Une vanité du XVIIème siècle

Pieter Claesz, Vanité, 1630, Huile sur panneau, 39,5 x 56 cm, Mauritshuis, La Haye.
Sur cette vanité, on remarque, disposés sur une table, de multiples objets, tels qu'un livre et une plume, représentant la vanité du savoir, ainsi qu'un crâne et un os, posés sur ce livre. Ces derniers servent à nous rappeler l'omniprésence de la mort, ce qui nous renvoie au « Memento mori » (« Souviens-toi que tu vas mourir »). On trouve également quelques autres objets : une clé accrochée à un bandeau bleu, sur lequel repose une « boîte » richement ornée et semblant comporter un miroir (vanité des biens et plaisirs humains) …
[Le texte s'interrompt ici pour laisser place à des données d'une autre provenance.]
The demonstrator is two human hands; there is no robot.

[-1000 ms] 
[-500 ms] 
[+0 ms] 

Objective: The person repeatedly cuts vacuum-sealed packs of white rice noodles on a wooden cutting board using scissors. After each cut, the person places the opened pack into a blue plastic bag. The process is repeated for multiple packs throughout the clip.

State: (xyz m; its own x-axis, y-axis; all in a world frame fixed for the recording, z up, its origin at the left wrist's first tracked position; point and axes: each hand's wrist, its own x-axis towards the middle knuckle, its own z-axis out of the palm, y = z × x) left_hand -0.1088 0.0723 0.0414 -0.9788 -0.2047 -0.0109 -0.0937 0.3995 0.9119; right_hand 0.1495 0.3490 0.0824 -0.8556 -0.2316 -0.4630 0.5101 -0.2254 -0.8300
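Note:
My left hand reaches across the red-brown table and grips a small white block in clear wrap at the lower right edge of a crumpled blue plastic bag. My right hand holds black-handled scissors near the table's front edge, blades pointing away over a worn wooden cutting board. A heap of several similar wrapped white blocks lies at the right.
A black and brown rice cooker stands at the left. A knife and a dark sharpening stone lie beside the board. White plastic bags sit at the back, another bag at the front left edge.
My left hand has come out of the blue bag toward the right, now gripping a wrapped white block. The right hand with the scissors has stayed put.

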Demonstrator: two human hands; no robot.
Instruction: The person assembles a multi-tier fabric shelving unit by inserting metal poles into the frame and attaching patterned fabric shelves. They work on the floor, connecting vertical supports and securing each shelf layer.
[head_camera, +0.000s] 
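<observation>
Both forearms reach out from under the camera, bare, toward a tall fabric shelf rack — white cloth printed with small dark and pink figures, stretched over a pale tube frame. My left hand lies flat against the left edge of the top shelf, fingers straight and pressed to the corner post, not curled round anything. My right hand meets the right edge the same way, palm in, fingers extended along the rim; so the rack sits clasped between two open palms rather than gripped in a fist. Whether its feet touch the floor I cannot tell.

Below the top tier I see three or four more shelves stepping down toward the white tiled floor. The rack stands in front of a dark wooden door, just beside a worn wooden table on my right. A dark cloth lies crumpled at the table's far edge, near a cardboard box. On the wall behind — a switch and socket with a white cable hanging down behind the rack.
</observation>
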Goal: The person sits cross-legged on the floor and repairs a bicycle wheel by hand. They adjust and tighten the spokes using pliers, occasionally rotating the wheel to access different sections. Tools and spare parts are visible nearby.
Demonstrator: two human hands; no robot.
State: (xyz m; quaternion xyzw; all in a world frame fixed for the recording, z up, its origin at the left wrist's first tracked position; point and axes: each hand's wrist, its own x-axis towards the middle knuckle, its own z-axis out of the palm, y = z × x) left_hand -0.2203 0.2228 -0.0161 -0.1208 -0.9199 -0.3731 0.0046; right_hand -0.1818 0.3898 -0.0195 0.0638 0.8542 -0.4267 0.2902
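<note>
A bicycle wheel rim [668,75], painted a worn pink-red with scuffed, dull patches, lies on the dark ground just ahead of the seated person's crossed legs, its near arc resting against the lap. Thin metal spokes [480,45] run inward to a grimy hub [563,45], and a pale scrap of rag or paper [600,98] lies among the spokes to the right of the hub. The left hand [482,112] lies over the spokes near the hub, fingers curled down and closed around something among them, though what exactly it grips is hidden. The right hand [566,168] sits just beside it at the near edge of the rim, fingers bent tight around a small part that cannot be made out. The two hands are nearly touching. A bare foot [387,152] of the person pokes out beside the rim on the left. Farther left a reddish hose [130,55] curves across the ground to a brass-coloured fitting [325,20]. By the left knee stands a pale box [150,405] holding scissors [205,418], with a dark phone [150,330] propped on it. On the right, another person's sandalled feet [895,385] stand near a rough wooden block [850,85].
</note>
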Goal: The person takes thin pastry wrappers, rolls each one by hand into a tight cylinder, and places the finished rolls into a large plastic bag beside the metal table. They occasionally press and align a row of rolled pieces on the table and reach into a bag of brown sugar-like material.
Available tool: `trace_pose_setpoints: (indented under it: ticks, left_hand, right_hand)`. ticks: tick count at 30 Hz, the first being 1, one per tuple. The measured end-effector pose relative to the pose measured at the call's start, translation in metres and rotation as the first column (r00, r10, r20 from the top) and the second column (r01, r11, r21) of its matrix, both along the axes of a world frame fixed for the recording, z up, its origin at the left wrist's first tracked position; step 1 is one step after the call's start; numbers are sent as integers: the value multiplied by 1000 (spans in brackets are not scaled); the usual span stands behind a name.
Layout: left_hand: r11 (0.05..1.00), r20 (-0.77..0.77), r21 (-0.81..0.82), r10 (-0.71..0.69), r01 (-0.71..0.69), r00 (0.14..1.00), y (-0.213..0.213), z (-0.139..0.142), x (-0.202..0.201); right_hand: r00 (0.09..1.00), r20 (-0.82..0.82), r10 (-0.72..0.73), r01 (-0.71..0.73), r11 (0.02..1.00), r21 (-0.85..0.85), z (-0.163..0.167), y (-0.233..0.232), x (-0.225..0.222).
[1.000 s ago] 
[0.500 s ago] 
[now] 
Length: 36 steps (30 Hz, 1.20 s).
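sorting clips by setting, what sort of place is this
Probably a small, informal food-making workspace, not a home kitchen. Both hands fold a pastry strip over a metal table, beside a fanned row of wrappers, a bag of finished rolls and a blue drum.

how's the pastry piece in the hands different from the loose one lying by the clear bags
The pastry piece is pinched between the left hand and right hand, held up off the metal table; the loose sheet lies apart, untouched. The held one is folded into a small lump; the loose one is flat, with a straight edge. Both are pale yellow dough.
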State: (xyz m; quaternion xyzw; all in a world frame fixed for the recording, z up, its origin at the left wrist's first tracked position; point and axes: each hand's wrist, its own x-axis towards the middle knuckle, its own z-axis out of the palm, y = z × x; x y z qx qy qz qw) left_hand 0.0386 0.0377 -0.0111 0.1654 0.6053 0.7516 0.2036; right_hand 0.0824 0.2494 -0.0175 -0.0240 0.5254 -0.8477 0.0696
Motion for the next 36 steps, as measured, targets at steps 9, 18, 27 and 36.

Enfin, l'objet qui a le plus attiré mon attention est le bougeoir que l'on peut trouver à gauche de cette nature morte, se détachant du reste de la composition. En effet, un bougeoir accueille en temps normal une bougie, symbole du temps qui passe et donc de la brièveté de la vie. Or là, elle est absente. On peut donc logiquement penser qu'elle s'est déjà entièrement consumée, signifiant ainsi que la vie est courte et s'achève forcément un jour, tout comme une bougie se consume au fil du temps et finit par disparaître.
J'ai choisi cette vanité car à travers les symboles qu'elle contient, elle nous rappelle que la mort est le destin de tous, et que finalement de nombreux éléments de la vie courante sont futiles.